I have not added weight to the log press yet as I wanted to become more efficient with the movement. I feel more competent and the neural movement pattern is becoming embedded. Time to add weight gradually now. Would like to beat my personal best soon and more.


----------



## Muscle Demon (Oct 26, 2014)

*Tuesday 28th April 2015*

*Log Press:* (Thick/big log)

47.3kg x5

50.3kg x3. x3. x3. x3. - 12 total reps.

*Thursday 30th April 2015*

*Back Squats:*

100kg x3.

110kg x1.

115kg x1.

120kg x3. x3. x3. - Belt

*Flat Barbell Press:*

60kg x6.

70kg x3.

72.5kg x3.

*Incline Dumbbell Flyes:*

7.5kg x6. x6. x6.

*Conventional Deficit Deadlifts:* (Deficit; Standing on one 20kg plate)

120kg x3.

140kg x3.

150kg x3.

160kg x3.

Chalk used from 150kg+ only.

*Barbell Push Press:* (Off rack)

50kg x3.

60kg x3.

65kg x3. x3.


----------



## Muscle Demon (Oct 26, 2014)

*Saturday 2nd May 2015*

*Back Squats:*

100kg x3.

110kg x1.

120kg x5. - Belt

122.5kg x3. x3. x3. - Belt

125kg x1. - Belt

Walk out and hold

160kg x1.

170kg x1.

180kg x1.

185kg x1. x1. - Belt

Paused:

100kg x3. - 3-5 second pauses.

*Flat Barbell Press:*

60kg x5.

65kg x5.

70kg x5.

72.5kg x5.

*BTN Jerks:*

60kg x3.

65kg x3.

70kg x2.

Bad idea to do BTN Jerks at this point as I was tired and clumsy. Should do this exercise only when I am fresh as it has a higher risk factor.

*Sots Press to Overhead Squat:*

20kg x3.

20kg x6.

22.5kg x4.

First time trying these. Very difficult yet great fun.

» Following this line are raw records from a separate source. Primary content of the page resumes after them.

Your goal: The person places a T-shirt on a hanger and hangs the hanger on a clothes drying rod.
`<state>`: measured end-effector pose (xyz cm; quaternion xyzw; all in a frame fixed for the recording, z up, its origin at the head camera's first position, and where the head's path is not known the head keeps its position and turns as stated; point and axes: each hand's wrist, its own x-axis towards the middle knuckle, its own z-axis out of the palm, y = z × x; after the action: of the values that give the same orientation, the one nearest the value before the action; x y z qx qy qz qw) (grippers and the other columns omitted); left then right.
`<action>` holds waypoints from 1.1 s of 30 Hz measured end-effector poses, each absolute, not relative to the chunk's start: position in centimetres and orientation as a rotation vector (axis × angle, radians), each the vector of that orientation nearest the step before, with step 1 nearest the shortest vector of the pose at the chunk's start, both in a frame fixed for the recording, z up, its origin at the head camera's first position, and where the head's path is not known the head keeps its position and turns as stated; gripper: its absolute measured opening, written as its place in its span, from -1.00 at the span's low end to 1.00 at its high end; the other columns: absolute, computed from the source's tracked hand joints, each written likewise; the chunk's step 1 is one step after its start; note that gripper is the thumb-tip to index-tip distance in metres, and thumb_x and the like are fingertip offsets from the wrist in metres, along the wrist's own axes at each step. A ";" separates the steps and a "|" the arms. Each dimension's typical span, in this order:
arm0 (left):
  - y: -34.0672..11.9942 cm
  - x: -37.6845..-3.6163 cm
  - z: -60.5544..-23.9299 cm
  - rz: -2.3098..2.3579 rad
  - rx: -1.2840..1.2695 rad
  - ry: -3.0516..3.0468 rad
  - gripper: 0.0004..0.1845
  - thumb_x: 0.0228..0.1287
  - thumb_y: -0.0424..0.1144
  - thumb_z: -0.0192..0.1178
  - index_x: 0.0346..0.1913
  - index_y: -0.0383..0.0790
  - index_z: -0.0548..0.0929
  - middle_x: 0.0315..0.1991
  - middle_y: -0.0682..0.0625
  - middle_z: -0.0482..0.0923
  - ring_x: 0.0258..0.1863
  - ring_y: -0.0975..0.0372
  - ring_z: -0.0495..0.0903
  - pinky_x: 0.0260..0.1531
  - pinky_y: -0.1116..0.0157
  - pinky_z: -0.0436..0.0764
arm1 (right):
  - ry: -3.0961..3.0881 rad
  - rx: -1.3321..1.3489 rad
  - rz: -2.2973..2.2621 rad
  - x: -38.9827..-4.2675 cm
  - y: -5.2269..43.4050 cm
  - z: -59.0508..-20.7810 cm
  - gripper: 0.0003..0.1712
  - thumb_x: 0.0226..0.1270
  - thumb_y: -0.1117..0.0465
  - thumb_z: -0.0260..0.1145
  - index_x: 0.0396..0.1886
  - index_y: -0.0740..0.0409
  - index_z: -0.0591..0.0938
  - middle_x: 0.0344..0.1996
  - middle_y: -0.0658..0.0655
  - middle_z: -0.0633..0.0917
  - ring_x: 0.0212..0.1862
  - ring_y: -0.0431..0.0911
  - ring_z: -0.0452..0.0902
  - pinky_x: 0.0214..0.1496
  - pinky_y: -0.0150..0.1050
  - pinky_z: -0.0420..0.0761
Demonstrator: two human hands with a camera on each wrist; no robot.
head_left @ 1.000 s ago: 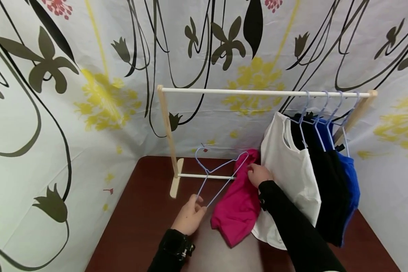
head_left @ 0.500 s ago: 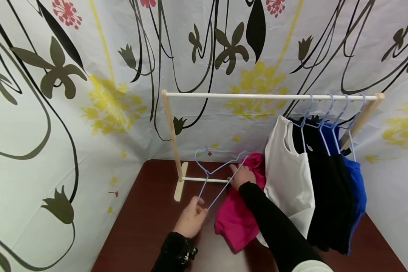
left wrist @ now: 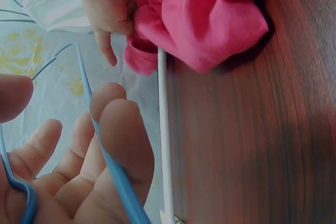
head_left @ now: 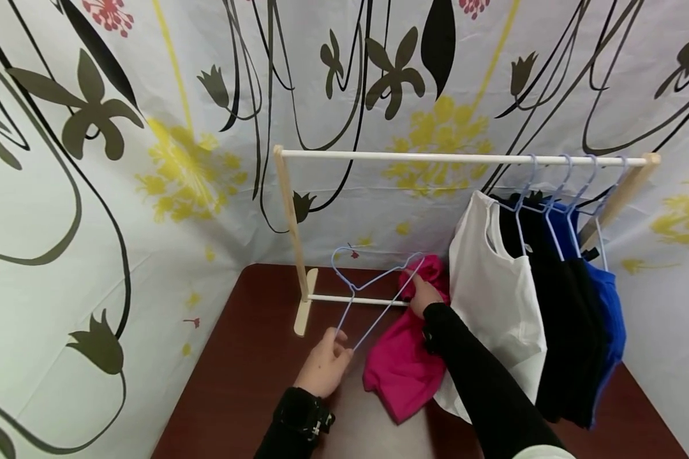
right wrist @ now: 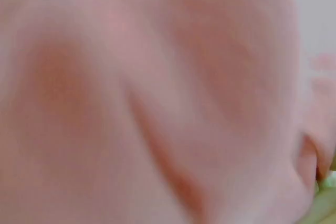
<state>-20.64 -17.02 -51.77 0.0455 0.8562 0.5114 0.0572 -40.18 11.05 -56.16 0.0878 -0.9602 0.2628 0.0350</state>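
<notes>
My left hand [head_left: 323, 366] pinches a light blue clothes hanger [head_left: 344, 312] by its lower part, its hook pointing away over the table. In the left wrist view, the hanger's blue wire [left wrist: 122, 190] runs between my thumb and fingers. A crumpled pink garment [head_left: 404, 373] lies on the table beside the hanger. My right hand [head_left: 423, 295] is at the garment's far end, just past the hanger's right arm. Seen in the left wrist view, its fingers curl against the pink cloth [left wrist: 210, 19] while one finger points away. The right wrist view is filled by blurred skin.
A small wooden clothes rack with a white rail [head_left: 390, 155] stands on the dark red table [head_left: 229, 357]. At its right end hang a white sleeveless top [head_left: 496, 287], black garments [head_left: 565, 331] and a blue one [head_left: 608, 319]. A patterned curtain [head_left: 207, 191] encloses the table.
My right hand went left across the pink garment toward the hanger, then came back a little right to the garment's far end. The left hand still holds the hanger in about the same place.
</notes>
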 end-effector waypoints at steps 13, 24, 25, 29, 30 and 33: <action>-16.4 -20.5 -51.8 1.624 0.166 2.492 -0.71 0.53 -0.13 0.14 0.15 -0.13 0.39 -0.31 -0.04 0.54 -0.39 0.09 0.62 -0.42 0.17 0.55 | -2.941 0.057 1.058 -38.1 16.0 -54.0 -0.75 0.28 0.22 0.03 -0.21 0.36 0.45 -0.26 0.32 0.57 -0.19 0.16 0.48 -0.09 -0.05 0.47; -16.5 -20.1 -51.7 1.621 0.165 2.476 -0.73 0.52 -0.13 0.15 0.12 -0.12 0.40 -0.29 -0.05 0.53 -0.38 0.07 0.63 -0.48 0.17 0.56 | -2.890 0.272 0.509 -36.9 17.9 -56.1 -0.08 0.15 0.45 0.25 0.55 0.11 0.22 0.07 0.50 0.47 -0.33 0.28 0.57 -0.23 0.09 0.59; -16.5 -20.0 -51.7 1.617 0.168 2.478 -0.74 0.52 -0.13 0.15 0.12 -0.12 0.40 -0.29 -0.05 0.53 -0.39 0.09 0.62 -0.49 0.17 0.56 | -2.892 0.312 0.473 -36.8 17.9 -56.3 -0.05 0.13 0.44 0.27 0.57 0.04 0.22 0.08 0.50 0.44 -0.39 0.25 0.55 -0.30 0.08 0.58; -16.5 -19.9 -51.8 1.624 0.190 2.474 -0.74 0.52 -0.14 0.14 0.11 -0.13 0.40 -0.31 -0.06 0.53 -0.40 0.05 0.63 -0.50 0.17 0.56 | -2.894 0.377 0.347 -36.5 18.0 -56.5 -0.25 0.07 0.35 0.36 0.36 0.13 0.49 0.04 0.46 0.43 -0.38 0.23 0.54 -0.30 0.07 0.57; -16.5 -19.9 -51.8 1.629 0.194 2.472 -0.74 0.52 -0.14 0.14 0.11 -0.13 0.40 -0.30 -0.07 0.53 -0.39 0.03 0.63 -0.50 0.17 0.56 | -2.885 0.355 0.317 -36.4 18.1 -56.4 -0.36 0.10 0.34 0.37 0.27 0.20 0.55 0.02 0.46 0.44 -0.35 0.26 0.54 -0.28 0.09 0.57; -16.5 -19.9 -51.7 1.637 0.203 2.470 -0.74 0.52 -0.14 0.14 0.11 -0.14 0.40 -0.29 -0.08 0.53 -0.37 -0.02 0.64 -0.50 0.17 0.57 | -2.832 0.232 0.317 -36.1 18.3 -56.1 -0.66 0.24 0.33 0.32 0.01 0.34 0.61 -0.01 0.46 0.44 -0.28 0.38 0.53 -0.21 0.21 0.55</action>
<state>-19.87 -16.48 -51.75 0.0681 0.8286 0.5491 0.0854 -36.13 18.34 -56.11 0.0804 -0.9806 0.1099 0.1409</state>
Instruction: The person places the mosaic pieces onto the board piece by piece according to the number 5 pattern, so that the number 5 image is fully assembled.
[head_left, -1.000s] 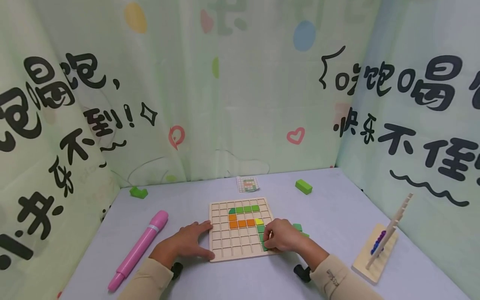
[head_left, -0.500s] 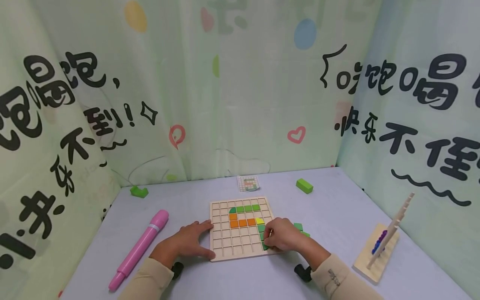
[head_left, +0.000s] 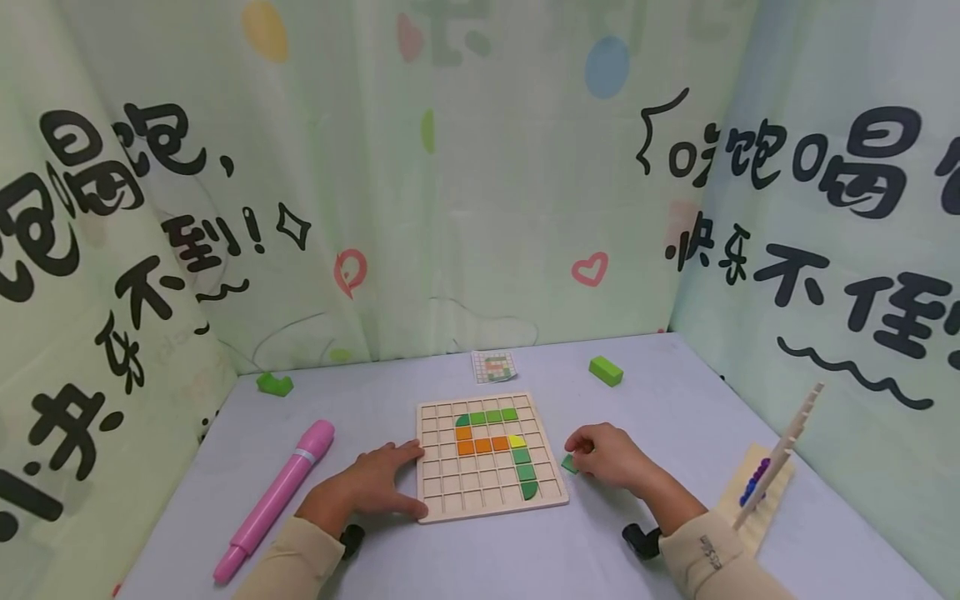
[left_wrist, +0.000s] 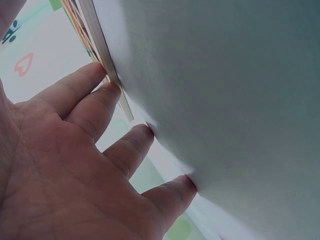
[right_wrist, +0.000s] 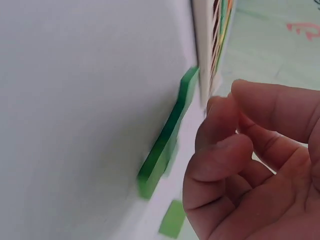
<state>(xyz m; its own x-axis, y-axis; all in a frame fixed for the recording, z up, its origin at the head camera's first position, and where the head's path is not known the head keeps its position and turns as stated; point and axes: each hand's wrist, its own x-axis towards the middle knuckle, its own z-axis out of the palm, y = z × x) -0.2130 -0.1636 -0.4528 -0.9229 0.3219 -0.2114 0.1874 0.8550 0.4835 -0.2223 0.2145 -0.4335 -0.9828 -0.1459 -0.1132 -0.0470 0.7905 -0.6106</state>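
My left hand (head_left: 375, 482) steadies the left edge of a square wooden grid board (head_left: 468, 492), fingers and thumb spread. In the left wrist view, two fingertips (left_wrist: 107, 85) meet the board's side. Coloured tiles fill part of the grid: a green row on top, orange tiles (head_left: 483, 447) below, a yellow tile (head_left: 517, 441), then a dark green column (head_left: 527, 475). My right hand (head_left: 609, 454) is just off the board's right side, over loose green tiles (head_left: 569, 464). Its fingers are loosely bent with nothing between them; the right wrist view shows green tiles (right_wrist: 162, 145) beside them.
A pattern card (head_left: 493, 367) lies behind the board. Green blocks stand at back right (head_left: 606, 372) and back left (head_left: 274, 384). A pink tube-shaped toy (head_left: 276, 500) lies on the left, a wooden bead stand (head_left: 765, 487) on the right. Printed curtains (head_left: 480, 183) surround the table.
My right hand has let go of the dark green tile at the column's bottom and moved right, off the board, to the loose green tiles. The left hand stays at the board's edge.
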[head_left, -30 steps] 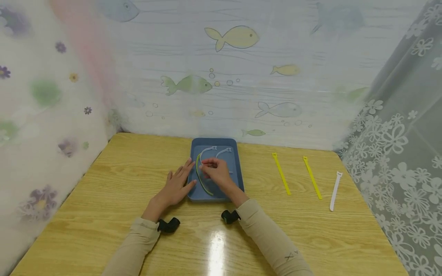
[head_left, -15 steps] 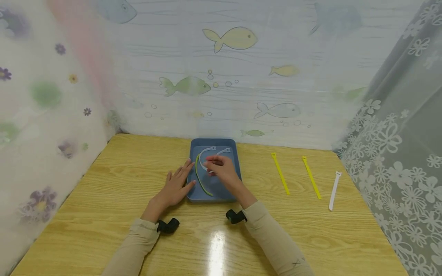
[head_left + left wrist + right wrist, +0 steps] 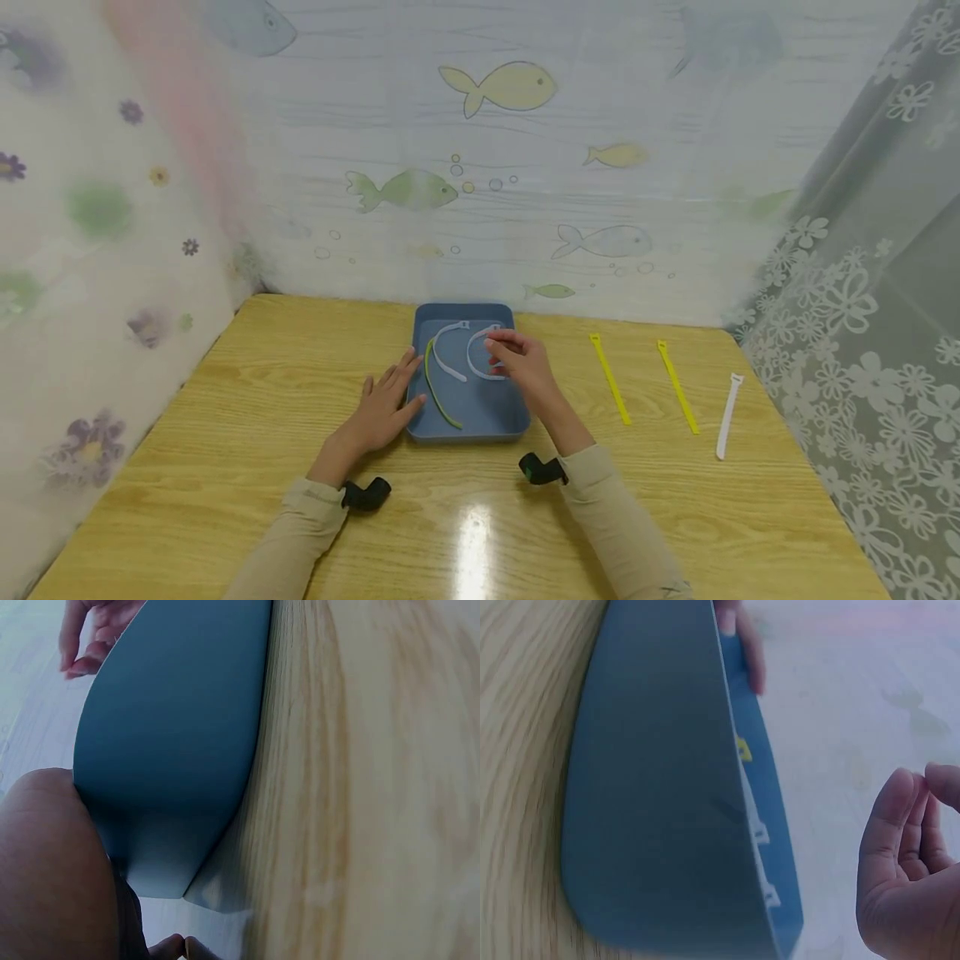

Dmitry Klokov does Sots press to overhead squat with 120kg...


----------



## Muscle Demon (Oct 26, 2014)

*Monday 4th May 2015*

*Log Press:* (Thick/big log)

47.3kg x3. x6.

50.3kg x4. x4. x4. x4. - 16 total reps.

*Sots Press to Overhead Squat:*

20kg x6. x6. x6.

*Muscle Snatch from Full Squat:*

20kg x3. x3.

I anticipated I would struggle to get a single rep so very pleased considering how difficult these are. Doing this exercise taught me to work on my shoulder mobility as felt very tight and inflexible at top range of rep.

*Barbell Curls:*

20kg x8.

25kg x8.

28kg x8. x8.


----------



## Muscle Demon (Oct 26, 2014)

*Tuesday 5th May 2015*

*Back Squats:*

100kg x3. - Paused

110kg x1.

117.5kg x6. - Belt

125kg x3. x3. x3. - Belt

127.5kg x1. - Belt

*Flat Barbell Press:*

60kg x5.

70kg x5.

72.5kg x5.

75kg x5.

*Incline Dumbbell Flyes:*

7.5kg x8. x8. x8.

*V-Bar Cable Pushdowns:*

40kg x8.

50kg x8. x8.

*Rope Cable Extensions:*

25kg x8.

30kg x8. x10.

35kg x8. *Personal best*


----------



## Muscle Demon (Oct 26, 2014)

*Wednesday 6th May 2015*

*Log Press:* (Thick/big log)

47.3kg x8.

50.3kg x5. x5. x5. x5. - 20 total reps.

*Sots Press to Overhead Squat:*

20kg x8.

22.5kg x3. x3. x3.

*Overhead Plate Raises:*

10kg x25. x30. x35.


----------



## Muscle Demon (Oct 26, 2014)

*Friday 8th May 2015*

*Back Squats:*

100kg x3.

115kg x5. x5. - Belt

127.5kg x2. - Belt

*Conventional Deficit Deadlifts:* (Deficit; Standing on one 20kg plate)

140kg x3.

*SLDL:*

35kg x6. x8. x8.

*Standing Calve Raise:*

100kg x8.

120kg x8.

140kg x8.

160kg x8.

*Seated Calve Raise:*

15kg x8.

30kg x8. x8. x8.

Low energy, own fault as consumed less than 1000 calories yesterday. Still glad I got some stimulation.

Edit

Got some energy back and trained at home in the late afternoon:

*Sots Press to Overhead Squat:*

20kg x8

22.5kg x4. x4. x4.

*Muscle Snatch from Full Squat:*

20kg x4. *Personal best* x4. x4.


----------



## Muscle Demon (Oct 26, 2014)

*Sunday 10th May 2015*

*Log Press:* (Thick/big log)

47.3kg x6.

50.3kg x6. x6. x6. x6. - 24 total reps.


----------



## Muscle Demon (Oct 26, 2014)

*Monday 11th May 2015*

*Sots Press to Overhead Squat:*

20kg x5.

22.5kg x5. *Personal best* x5. x5.

Life drifts wayward from training during a temporary transitioning period. Just did this one exercise to relax. Deltoids still tight from recent session yet I really feel my improvement in this exercise. Getting a lot more explosive now.


----------



## sneeky_dave (Apr 2, 2013)

Overhead squats feel like they're gonna rip my arms apart! Brutal exercise!


----------



## Muscle Demon (Oct 26, 2014)

sneeky_dave said:


> Overhead squats feel like they're gonna rip my arms apart! Brutal exercise!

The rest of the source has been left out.